What is expected :: Transcribe the data exactly, stopping after the "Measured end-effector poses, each" line.

Provided data ::
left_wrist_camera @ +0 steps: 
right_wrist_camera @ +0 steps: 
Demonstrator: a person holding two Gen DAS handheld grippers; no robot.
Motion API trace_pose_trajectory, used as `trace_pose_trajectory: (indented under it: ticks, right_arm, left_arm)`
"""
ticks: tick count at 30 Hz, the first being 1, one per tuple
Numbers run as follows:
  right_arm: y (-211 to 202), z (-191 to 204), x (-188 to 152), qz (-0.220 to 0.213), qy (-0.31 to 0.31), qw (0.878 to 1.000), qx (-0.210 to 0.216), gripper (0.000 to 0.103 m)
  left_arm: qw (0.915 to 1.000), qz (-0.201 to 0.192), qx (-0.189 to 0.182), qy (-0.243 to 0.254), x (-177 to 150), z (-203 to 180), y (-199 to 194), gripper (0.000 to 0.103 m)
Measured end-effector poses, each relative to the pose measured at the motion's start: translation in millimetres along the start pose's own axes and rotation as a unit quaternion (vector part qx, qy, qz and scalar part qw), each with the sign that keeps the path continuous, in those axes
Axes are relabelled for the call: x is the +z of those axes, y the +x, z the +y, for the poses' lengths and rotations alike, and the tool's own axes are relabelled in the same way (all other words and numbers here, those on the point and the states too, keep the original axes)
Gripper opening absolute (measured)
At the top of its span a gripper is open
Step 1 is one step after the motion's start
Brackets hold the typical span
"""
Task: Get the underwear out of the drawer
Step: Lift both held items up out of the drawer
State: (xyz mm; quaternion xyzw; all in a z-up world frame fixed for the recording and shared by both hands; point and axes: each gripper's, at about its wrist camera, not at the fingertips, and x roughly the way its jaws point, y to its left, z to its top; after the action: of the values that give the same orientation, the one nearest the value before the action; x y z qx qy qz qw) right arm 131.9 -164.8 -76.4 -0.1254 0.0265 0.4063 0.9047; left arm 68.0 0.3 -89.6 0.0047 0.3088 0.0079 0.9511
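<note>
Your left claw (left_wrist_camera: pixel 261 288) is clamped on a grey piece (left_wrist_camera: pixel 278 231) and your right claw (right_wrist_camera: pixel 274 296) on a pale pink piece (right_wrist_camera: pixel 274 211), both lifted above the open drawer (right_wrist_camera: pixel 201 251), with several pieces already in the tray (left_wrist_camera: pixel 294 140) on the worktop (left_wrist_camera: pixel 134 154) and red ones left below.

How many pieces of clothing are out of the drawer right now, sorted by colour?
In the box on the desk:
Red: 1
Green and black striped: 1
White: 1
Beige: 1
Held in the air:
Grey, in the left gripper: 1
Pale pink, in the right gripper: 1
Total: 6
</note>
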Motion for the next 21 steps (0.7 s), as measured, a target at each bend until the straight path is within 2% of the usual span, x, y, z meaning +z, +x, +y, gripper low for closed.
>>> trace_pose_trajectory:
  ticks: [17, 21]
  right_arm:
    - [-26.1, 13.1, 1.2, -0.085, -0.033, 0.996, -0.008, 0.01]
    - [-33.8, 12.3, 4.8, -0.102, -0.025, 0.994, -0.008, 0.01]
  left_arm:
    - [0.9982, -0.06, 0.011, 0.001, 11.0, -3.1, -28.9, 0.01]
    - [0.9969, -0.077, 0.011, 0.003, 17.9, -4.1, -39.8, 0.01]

Answer area ::
left_wrist_camera @ +0 steps: 
right_wrist_camera @ +0 steps: 
Demonstrator: a person holding two Gen DAS handheld grippers; no robot.
Motion API trace_pose_trajectory, used as `trace_pose_trajectory: (indented under it: ticks, right_arm, left_arm)`
"""
ticks: tick count at 30 Hz, the first being 1, one per tuple
Numbers run as follows:
  right_arm: y (-211 to 202), z (-191 to 204), x (-188 to 152), qz (-0.220 to 0.213), qy (-0.31 to 0.31), qw (0.878 to 1.000), qx (-0.210 to 0.216), gripper (0.000 to 0.103 m)
  left_arm: qw (0.915 to 1.000), qz (-0.201 to 0.192), qx (-0.189 to 0.182), qy (-0.243 to 0.254), x (-177 to 150), z (-203 to 180), y (-199 to 194), gripper (0.000 to 0.103 m)
Measured end-effector poses, each relative to the pose measured at the motion's start: translation in millimetres along the start pose's own axes and rotation as a unit quaternion (vector part qx, qy, qz and scalar part qw), each with the sign that keeps the path continuous, in those axes

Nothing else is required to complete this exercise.